Cette initiative vise à réduire les accidents dont sont victimes les enfants. Au cours de l’année 2010, 5.567 jeunes de moins de 14 ans ont été accidentés. Parmi eux, 111 ont été tués et 1760 hospitalisés. « C’est en tant que piétons (45 % des victimes) et passagers de voitures (39 %) que les enfants de moins de 14 ans sont le plus fréquemment accidentés », note l’étude.

Le « mineur-piéton » est surprotégé

Cette campagne de sensibilisation doit permettre aux jeunes élèves d’adopter les bons comportements et de se déplacer en sécurité. Ce qui n’est pas le cas aujourd’hui. L’enquête révèle que 56 % des enfants ont été sensibilisés à la prévention routière en classe. « Insuffisant ! », selon Bernard Pottier, président de l’association Prévention Routière. « Notre objectif, c’est que chaque enfant reçoive une heure par mois d’éducation routière, de la maternelle au lycée ».

Pour pallier ces manquements, « le mineur-piéton » est du coup surprotégé. Selon l’enquête, 80 % des enfants sont systématiquement accompagnés par un adulte pour aller à l’école et deux tiers des parents avouent ne pas être prêts à les laisser s’y rendre seuls avant la fin du primaire, voire l’entrée au collège. Les raisons invoquées sont multiples : la difficulté du parcours à 44 %, la peur de l’accident ou de l’agression à 26 % et 20 %.

En conséquence, si la courbe du risque « piétons » se stabilise de l’âge de 7 ans jusqu’à la fin de l’école élémentaire, elle grimpe brutalement à 11 ans au moment de l’entrée au collège. A cet âge, l’accompagnement par un adulte n’a plus lieu : les jeunes sont alors livrés à eux mêmes sans avoir acquis les bons réflexes et les chiffres de l’accidentalité s’aggravent. « En définitive, la surprotection des enfants a simplement pour effet de repousser les prises de risque », notent les responsables des associations.

Panneaux signalant la présence des élèves

L’enquête permet par ailleurs de mieux connaître le trajet vers l’école qui pour 84 % des 5 à 10 ans est bref.
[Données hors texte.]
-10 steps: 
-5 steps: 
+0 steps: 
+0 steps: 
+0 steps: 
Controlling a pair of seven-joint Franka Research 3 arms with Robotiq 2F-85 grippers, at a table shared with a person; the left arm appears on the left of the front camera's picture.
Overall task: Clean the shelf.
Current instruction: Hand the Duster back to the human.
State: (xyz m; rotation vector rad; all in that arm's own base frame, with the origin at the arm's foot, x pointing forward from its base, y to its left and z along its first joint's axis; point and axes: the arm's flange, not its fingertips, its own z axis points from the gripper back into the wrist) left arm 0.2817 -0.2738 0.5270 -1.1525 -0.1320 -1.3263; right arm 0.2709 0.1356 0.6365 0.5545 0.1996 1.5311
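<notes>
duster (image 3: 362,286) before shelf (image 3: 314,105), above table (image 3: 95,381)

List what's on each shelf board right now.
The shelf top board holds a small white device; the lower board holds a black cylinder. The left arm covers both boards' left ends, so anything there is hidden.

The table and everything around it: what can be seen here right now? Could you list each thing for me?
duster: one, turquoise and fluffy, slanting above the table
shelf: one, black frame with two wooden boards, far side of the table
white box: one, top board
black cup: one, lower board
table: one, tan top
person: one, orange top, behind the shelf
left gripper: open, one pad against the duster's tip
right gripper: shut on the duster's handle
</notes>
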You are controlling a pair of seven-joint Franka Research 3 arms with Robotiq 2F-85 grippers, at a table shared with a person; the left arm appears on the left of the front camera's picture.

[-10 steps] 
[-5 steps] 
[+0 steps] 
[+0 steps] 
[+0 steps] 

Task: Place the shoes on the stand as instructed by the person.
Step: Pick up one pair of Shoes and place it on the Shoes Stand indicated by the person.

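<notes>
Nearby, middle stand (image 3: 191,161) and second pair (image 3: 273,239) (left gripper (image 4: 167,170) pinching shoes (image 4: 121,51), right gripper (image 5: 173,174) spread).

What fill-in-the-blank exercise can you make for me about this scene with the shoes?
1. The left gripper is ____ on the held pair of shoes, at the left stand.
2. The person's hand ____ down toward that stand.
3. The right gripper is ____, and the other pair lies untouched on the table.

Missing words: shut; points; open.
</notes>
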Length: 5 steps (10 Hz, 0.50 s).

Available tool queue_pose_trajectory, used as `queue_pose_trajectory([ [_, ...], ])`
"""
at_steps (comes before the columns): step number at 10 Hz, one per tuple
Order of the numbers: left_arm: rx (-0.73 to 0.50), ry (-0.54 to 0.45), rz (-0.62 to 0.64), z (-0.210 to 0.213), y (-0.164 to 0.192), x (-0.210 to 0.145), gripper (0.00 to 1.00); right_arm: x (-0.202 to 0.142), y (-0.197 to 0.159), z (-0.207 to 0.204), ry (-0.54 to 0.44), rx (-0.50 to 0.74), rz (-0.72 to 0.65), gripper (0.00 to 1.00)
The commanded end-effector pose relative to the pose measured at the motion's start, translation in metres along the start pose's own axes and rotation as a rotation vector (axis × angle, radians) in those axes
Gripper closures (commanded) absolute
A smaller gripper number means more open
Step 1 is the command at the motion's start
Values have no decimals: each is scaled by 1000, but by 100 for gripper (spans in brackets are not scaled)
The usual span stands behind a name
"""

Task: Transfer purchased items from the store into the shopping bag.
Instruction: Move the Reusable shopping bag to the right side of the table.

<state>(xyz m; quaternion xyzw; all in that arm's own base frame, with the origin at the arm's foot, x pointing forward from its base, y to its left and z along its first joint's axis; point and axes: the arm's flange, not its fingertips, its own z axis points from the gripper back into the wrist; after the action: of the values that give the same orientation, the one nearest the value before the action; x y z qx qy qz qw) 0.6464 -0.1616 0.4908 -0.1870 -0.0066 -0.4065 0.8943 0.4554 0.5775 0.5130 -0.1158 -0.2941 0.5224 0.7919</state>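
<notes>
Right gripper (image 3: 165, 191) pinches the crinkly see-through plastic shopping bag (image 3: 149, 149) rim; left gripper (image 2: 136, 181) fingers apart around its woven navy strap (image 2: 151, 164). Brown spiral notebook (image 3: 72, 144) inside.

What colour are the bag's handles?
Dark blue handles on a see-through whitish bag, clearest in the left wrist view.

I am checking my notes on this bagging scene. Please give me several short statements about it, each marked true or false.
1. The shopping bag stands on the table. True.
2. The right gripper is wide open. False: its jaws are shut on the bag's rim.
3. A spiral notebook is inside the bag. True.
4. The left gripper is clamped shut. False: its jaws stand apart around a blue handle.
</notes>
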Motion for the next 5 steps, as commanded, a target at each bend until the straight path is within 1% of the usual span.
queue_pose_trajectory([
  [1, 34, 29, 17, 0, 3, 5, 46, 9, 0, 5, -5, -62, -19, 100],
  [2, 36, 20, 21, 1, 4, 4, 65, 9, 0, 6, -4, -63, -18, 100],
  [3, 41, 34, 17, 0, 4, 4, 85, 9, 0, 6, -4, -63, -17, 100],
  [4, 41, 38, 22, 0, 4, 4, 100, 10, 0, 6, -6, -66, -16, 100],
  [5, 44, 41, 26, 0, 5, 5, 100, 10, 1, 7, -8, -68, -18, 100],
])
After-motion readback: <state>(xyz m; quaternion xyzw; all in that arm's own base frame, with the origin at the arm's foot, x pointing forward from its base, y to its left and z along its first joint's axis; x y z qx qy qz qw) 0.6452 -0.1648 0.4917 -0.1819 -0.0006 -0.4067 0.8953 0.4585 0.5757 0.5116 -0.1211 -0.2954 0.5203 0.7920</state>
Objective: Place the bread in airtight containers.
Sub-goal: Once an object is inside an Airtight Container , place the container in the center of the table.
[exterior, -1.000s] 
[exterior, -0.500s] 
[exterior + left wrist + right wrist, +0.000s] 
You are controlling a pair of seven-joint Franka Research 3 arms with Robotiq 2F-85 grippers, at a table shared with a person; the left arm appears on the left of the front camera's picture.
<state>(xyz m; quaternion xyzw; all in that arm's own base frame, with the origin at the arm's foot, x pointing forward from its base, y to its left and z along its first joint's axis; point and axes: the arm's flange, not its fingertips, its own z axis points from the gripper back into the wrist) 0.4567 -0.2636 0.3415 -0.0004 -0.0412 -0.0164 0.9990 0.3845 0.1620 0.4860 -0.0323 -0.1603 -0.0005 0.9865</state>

Ces derniers mettent 10 minutes maximum pour rejoindre leur établissement et 63 % d’entre eux s’y rendent à pied.

Enfin, cette étude révèle aussi que les abords des établissements scolaires sont quand même mieux sécurisés. La vitesse est notamment réduite à 30km/h à proximité d’une école sur deux.
Des efforts de signalisation et d’aménagement ont également été réalisés par les collectivités : 74 % des écoles sont indiquées par des panneaux signalant la présence des élèves aux conducteurs, 62 % ont des places de stationnement pour les parents, 58 % sont équipées de barrière pour éviter que le jeune aille sur la route et 46 % bénéficient d’installations pour réduire la vitesse (dos d’âne, chicanes, etc.). Interrogés sur le niveau global de sécurité aux abords des établissements scolaires, plus des deux tiers des parents se déclarent au moins « assez satisfaits », 20 % d’entre eux étant même « très satisfaits ». Reste donc à mieux enseigner la sécurité à nos enfants.